ABOUT THIS TASK
Go through the listing below and count each line with the word "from" in it; return only the count.

Start of Block

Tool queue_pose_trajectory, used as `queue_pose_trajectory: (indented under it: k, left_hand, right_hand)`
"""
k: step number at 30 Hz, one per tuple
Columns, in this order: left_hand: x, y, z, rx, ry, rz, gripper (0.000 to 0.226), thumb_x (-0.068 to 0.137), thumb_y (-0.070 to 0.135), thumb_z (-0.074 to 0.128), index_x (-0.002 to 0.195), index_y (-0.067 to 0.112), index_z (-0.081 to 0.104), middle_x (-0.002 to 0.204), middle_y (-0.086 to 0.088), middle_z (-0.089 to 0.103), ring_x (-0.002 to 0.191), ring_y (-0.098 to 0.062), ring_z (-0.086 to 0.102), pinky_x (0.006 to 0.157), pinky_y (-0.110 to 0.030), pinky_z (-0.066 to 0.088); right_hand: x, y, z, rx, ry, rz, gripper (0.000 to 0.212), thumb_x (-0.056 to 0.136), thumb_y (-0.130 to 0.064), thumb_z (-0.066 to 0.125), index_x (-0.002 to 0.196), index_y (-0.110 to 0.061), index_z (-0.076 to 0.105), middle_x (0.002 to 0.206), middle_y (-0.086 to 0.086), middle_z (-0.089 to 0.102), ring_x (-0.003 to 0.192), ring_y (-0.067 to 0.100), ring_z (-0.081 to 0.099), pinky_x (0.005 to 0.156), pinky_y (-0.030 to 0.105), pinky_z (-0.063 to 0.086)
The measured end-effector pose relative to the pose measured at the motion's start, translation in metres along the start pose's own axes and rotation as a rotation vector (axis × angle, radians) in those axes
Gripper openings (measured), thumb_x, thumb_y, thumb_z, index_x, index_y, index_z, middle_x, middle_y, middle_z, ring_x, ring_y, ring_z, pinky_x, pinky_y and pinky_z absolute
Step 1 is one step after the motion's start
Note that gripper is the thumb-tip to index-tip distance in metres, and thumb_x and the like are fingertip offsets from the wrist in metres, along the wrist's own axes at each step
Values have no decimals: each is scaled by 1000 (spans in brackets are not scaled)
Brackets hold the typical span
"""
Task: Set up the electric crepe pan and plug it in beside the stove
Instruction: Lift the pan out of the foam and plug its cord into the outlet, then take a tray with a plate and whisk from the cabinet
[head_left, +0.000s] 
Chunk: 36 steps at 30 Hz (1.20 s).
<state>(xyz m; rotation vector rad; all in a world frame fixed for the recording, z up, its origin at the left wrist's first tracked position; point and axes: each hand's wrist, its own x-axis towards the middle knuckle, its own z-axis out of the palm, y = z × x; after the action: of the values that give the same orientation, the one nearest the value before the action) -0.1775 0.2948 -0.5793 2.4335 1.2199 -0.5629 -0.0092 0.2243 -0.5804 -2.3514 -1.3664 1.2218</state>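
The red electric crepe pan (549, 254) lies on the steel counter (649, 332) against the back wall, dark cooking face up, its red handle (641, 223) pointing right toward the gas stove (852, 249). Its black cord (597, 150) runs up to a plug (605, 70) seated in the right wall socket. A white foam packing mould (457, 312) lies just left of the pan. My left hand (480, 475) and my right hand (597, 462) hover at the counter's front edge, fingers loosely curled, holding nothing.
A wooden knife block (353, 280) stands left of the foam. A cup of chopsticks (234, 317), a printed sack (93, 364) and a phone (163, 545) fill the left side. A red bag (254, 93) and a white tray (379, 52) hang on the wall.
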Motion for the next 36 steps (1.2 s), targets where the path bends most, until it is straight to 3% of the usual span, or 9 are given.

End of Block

YOUR RESPONSE
2